What you need to do: Check each line of the entries below for the word "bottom", and copy out the ones that have it.

[Data records]
»»

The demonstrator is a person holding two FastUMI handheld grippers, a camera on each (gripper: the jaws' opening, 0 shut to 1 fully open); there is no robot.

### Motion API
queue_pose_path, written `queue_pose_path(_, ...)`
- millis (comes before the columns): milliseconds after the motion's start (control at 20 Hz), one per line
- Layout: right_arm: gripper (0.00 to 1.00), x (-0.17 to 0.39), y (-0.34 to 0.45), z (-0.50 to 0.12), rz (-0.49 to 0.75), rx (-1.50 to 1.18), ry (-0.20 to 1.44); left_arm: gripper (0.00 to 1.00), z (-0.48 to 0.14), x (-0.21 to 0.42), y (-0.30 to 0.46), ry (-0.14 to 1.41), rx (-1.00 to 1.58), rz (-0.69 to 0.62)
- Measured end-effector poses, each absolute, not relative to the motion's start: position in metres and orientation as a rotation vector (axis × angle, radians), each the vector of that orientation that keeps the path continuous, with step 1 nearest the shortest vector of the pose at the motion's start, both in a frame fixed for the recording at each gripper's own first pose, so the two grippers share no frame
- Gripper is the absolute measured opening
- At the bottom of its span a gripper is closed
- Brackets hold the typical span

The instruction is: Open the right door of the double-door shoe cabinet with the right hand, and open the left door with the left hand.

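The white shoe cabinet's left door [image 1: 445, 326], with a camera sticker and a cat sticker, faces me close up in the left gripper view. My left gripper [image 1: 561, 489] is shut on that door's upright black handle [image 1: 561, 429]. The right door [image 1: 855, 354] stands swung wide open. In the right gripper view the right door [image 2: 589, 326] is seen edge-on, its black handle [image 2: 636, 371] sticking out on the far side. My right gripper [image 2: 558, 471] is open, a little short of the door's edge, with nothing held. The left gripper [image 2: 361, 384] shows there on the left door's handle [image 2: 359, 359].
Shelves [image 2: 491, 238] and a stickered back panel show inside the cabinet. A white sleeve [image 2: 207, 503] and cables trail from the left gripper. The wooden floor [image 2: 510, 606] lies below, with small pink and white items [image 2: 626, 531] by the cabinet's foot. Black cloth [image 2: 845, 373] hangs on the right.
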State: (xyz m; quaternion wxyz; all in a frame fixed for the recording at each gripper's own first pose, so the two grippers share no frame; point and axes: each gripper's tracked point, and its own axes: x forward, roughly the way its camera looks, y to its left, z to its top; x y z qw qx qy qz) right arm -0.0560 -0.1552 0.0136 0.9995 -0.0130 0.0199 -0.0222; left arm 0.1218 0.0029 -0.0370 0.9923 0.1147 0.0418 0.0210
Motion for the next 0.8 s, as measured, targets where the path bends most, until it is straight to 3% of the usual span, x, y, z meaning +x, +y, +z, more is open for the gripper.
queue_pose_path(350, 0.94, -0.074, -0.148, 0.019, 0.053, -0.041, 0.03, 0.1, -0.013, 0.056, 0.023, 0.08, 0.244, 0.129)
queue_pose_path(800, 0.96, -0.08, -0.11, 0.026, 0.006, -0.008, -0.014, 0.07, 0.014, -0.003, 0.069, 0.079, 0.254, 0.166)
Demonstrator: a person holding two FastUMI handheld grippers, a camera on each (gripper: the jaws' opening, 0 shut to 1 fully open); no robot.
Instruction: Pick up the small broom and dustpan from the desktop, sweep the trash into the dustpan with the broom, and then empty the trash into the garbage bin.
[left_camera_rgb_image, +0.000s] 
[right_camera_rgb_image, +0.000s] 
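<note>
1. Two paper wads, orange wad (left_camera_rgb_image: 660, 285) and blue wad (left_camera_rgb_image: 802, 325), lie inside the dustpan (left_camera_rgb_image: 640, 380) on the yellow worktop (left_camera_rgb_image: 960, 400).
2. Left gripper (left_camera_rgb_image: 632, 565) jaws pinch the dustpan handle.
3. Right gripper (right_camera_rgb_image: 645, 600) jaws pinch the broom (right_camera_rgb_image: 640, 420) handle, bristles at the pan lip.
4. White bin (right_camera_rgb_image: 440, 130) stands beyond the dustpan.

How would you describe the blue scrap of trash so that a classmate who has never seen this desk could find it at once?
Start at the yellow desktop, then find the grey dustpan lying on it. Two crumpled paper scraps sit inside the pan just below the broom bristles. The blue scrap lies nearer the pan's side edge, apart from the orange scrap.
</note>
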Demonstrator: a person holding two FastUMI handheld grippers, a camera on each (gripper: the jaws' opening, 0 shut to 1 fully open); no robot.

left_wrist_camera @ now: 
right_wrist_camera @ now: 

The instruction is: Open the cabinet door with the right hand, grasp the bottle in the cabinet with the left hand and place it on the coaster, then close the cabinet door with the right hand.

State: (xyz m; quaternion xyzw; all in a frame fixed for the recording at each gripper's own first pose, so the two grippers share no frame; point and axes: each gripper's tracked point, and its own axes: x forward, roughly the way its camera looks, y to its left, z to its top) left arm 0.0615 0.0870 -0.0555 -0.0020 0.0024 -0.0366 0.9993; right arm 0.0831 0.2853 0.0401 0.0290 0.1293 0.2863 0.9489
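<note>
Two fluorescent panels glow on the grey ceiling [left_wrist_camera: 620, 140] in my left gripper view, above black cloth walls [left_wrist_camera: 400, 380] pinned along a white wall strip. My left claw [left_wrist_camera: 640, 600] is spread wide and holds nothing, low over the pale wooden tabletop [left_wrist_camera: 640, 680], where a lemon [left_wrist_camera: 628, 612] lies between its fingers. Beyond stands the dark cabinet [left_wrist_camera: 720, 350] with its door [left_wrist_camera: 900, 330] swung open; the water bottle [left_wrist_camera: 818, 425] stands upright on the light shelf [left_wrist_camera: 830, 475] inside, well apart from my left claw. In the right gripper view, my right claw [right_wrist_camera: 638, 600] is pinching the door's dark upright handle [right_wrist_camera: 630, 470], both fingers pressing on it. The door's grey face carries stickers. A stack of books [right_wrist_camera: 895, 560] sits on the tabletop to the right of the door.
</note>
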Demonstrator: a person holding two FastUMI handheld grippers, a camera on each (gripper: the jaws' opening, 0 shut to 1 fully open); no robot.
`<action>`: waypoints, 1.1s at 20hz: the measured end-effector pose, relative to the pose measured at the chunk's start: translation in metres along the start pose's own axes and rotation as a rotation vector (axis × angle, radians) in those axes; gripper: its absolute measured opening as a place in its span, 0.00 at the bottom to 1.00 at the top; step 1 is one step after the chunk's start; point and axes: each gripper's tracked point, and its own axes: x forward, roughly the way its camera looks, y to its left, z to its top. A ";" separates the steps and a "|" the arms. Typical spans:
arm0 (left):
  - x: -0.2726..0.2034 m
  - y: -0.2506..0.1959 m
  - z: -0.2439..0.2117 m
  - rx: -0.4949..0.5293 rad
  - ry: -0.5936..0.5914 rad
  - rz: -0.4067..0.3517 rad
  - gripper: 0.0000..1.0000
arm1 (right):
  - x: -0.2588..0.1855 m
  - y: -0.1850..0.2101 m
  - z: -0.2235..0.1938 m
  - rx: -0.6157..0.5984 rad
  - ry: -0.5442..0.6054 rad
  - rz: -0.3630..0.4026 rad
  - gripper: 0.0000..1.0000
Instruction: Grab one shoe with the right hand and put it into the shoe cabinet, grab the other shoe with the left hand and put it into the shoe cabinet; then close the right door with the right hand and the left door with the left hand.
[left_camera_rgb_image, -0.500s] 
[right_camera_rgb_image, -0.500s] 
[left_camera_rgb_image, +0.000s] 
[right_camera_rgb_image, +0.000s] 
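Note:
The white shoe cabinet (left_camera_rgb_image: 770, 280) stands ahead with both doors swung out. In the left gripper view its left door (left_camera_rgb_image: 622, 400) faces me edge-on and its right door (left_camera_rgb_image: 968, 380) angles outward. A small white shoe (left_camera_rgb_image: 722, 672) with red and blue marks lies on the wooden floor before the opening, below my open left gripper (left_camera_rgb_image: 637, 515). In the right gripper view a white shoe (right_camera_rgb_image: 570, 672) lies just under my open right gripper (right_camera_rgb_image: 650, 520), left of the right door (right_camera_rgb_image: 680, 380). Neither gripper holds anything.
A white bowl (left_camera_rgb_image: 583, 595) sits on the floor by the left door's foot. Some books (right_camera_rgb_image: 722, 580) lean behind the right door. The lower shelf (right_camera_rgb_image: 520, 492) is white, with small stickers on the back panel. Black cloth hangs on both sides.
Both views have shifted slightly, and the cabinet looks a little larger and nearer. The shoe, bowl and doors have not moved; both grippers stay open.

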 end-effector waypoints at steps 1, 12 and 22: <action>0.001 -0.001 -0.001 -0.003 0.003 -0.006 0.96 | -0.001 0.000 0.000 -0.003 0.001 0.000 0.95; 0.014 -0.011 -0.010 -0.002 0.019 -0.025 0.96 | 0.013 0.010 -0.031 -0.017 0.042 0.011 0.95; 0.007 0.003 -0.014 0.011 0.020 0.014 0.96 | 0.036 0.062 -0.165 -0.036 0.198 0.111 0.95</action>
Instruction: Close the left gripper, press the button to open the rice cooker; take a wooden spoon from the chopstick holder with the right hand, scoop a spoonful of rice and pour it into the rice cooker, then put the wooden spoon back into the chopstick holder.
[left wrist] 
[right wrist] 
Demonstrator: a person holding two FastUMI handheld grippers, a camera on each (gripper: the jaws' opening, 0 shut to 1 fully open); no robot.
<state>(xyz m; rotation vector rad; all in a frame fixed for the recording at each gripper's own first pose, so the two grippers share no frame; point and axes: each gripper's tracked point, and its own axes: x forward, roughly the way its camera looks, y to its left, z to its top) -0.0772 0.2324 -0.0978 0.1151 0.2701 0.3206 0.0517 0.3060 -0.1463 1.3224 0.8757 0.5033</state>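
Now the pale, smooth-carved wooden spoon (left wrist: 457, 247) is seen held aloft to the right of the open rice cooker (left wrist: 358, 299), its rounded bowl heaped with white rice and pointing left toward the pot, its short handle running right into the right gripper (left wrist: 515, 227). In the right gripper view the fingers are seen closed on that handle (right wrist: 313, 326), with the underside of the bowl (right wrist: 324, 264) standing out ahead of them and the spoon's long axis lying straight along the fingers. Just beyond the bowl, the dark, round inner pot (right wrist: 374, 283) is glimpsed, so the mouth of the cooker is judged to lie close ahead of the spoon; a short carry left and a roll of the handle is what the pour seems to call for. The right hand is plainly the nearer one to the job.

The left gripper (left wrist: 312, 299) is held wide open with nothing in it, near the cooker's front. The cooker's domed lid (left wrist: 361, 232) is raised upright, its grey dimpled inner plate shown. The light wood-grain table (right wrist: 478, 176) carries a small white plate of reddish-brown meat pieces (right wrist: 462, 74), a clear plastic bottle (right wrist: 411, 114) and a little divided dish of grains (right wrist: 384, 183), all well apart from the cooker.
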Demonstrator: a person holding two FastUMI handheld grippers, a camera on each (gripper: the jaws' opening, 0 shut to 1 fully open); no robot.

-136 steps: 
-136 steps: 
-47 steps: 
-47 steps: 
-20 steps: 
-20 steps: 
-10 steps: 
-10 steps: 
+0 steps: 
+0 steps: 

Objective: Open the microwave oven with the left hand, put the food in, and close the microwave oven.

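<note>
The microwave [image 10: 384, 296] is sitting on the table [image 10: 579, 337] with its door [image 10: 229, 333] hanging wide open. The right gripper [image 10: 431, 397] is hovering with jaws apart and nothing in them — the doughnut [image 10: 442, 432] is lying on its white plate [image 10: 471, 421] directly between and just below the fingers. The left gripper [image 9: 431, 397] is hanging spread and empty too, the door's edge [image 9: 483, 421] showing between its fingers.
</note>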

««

Output:
- At the bottom of its span a gripper is closed
`<action>`: waypoints, 1.1s at 20hz: the measured end-effector pose, relative to the pose measured at the chunk's start: translation in metres along the start pose's own axes and rotation as a rotation vector (axis × angle, radians) in those axes; gripper: its absolute measured opening as a place in its span, 0.00 at the bottom to 1.00 at the top; step 1 is one step after the chunk's start; point and axes: each gripper's tracked point, and its own axes: x forward, roughly the way its camera looks, y to its left, z to its top. A ";" separates the steps and a "|" the arms. Typical spans:

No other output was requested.